RECORDS SHOWN:
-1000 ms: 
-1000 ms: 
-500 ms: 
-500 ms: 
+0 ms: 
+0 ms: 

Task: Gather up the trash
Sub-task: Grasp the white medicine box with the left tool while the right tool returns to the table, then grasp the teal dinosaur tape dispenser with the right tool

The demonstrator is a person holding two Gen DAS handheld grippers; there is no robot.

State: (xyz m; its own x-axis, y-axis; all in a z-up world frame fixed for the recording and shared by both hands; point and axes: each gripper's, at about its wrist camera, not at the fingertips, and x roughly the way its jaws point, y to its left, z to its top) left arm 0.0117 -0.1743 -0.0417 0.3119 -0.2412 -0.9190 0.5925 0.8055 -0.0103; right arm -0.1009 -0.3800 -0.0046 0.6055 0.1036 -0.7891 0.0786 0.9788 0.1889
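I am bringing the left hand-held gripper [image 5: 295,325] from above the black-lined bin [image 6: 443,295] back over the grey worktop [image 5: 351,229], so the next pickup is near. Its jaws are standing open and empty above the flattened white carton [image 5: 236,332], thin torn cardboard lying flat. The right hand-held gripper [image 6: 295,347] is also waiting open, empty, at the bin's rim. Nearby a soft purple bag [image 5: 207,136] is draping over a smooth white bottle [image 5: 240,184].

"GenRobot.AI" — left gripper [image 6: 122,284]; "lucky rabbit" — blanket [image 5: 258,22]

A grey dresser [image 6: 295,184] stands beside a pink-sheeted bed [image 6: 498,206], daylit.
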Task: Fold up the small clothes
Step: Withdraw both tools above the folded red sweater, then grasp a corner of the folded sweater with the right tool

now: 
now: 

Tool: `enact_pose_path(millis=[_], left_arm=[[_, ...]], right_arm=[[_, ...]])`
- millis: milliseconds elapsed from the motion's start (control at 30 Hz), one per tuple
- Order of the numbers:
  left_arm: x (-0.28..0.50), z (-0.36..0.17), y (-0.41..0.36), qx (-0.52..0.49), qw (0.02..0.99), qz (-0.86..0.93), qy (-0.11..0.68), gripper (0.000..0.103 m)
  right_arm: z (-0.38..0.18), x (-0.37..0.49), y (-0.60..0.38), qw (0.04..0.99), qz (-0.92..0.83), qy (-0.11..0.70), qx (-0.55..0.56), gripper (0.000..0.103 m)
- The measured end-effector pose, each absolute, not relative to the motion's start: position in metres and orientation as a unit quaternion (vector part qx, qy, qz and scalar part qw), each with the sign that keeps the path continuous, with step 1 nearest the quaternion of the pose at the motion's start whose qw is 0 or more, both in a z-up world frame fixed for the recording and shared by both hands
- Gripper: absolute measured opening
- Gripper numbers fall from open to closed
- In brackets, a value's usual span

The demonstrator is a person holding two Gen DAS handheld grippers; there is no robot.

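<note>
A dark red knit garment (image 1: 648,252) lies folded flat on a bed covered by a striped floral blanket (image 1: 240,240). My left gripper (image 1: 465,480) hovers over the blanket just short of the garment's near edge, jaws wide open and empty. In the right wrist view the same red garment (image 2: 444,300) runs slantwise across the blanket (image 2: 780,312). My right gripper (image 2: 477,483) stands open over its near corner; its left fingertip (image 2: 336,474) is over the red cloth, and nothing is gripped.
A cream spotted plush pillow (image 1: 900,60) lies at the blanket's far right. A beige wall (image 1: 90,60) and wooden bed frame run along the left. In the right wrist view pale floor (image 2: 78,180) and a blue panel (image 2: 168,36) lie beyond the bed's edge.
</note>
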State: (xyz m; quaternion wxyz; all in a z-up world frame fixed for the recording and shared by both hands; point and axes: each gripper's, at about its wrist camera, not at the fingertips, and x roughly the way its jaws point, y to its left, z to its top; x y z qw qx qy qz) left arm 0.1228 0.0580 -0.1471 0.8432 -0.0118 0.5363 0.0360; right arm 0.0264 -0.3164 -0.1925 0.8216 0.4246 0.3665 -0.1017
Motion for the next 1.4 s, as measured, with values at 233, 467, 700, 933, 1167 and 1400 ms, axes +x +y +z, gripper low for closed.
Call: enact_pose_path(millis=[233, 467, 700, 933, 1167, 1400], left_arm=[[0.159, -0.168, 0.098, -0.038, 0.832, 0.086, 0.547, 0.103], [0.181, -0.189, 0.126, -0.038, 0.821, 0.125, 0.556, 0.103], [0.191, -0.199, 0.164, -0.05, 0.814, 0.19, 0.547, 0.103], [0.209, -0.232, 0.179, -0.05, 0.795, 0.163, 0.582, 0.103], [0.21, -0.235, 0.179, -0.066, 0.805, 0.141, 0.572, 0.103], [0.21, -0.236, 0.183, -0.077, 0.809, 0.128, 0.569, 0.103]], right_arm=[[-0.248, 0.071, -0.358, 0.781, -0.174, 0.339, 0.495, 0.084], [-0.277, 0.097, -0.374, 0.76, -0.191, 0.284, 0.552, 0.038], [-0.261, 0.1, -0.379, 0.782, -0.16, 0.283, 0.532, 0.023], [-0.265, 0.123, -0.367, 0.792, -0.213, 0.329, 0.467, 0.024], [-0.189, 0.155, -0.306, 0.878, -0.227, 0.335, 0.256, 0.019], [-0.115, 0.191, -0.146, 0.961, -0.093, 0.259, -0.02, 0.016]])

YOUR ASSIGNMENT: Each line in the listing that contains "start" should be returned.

ANSWER TO THE EXERCISE:
- millis: milliseconds elapsed from the motion's start (control at 30 Hz), one per tuple
- The measured end-effector pose, each absolute, not relative to the motion's start: position in metres and orientation as a unit quaternion (vector part qx, qy, qz and scalar part qw), each with the sign that keeps the path continuous, with step 1 nearest the quaternion of the pose at the motion's start whose qw is 0 or more, both in a z-up world frame fixed for the recording and shared by both hands

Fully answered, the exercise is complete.